¿Qué es la democracia? ¿Una manera de organizar el poder o un estilo de vida? ¿Un sistema político o una cultura política? ¿Un tipo de Estado o una forma de sociedad? ¿Un agente del progreso o un muro protector contra las incertidumbres del cambio histórico?
La democracia, ¿se define antes por sus procedimientos que por sus valores, por sus medios que por sus fines, por las leyes que la constituyen que por los hombres que la sustentan? ¿O al contrario?
Más allá de la democracia entendida en un sentido institucional, ¿cabría hablar de una realidad antropológica subyacente al ideal democrático, de una serie de virtudes que condensan la noción de una vida buena? Y estas virtudes, ¿cómo se conjugan con la evidencia histórica de que la democracia, en el mundo contemporáneo, está vinculada con una materia social y económica tan explosiva como el capitalismo? ¿Hasta qué punto las fuerzas desencadenadas por la búsqueda del beneficio y la satisfacción del interés amenazan de muerte al ideal democrático de una comunidad de hombres decentes?
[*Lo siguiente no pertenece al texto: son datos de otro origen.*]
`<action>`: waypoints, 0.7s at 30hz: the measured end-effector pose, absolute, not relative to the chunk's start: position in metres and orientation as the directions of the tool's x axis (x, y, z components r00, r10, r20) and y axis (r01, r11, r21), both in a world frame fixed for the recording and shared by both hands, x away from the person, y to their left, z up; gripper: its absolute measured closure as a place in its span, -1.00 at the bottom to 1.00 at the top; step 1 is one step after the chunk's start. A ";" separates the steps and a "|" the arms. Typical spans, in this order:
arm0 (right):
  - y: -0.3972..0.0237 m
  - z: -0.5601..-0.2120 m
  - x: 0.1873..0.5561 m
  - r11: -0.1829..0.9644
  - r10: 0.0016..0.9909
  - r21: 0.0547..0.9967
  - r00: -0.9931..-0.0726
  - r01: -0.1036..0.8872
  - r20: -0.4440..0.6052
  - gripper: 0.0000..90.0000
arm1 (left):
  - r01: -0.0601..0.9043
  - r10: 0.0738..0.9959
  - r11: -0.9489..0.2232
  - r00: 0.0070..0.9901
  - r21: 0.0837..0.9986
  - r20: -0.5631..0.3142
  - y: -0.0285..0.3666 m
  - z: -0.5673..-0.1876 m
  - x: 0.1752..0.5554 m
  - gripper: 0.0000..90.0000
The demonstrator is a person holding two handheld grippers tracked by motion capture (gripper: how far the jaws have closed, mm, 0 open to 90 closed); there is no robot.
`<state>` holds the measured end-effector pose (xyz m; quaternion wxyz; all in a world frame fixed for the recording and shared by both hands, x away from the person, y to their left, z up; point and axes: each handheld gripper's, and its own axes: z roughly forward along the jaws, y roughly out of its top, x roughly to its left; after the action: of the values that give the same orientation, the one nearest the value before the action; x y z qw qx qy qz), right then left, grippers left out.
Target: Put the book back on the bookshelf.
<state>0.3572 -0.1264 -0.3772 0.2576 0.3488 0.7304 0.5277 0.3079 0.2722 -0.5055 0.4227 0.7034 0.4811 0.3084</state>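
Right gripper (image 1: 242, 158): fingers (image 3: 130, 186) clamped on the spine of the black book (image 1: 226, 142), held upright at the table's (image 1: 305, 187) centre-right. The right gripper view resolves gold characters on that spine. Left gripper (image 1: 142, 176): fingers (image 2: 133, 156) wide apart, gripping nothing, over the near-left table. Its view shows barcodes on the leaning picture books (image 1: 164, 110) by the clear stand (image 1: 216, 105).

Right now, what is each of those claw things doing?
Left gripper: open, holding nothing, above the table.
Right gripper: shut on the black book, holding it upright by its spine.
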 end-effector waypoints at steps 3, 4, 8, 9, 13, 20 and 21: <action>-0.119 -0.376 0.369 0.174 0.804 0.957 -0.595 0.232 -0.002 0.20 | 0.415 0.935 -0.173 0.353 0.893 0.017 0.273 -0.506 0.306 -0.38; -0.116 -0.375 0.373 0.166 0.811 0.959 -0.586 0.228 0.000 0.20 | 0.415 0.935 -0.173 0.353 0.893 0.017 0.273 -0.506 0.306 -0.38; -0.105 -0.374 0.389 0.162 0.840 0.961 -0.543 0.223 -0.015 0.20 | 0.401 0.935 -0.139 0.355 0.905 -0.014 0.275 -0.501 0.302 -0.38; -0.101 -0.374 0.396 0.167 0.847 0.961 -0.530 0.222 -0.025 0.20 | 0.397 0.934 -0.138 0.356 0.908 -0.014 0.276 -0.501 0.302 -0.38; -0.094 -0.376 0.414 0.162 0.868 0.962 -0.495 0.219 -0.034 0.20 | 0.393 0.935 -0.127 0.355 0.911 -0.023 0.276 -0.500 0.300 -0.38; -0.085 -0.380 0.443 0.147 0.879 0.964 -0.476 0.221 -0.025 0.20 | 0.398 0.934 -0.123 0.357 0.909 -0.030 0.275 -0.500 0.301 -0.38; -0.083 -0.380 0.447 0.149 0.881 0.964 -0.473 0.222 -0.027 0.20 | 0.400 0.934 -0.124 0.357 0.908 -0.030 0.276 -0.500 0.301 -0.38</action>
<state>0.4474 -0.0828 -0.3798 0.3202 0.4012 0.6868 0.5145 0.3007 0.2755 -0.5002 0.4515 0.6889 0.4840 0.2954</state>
Todas estas cuestiones aparecen planteadas con la claridad deslumbrante de los orígenes en las visiones y conversaciones entre Alexander Hamilton, Thomas Jefferson y James Madison. El tono desprejuiciado y la profundidad de su pensamiento nos permiten ahondar en la polisemia infinita del hecho democrático liberados de etiquetas ideológicas. En una palabra, tomar conciencia de que la democracia moderna se define por la tensión entre el poder y la libertad, el elitismo y la igualdad, los intereses y la virtud, el pluralismo social y la voluntad popular, el impulso transformador y el anhelo de estabilidad. Lo que hace de semejante y volátil experimento histórico una realidad, hasta cierto punto, inasible, inmune a cualquier fórmula que trate de comprenderla de un modo unilateral.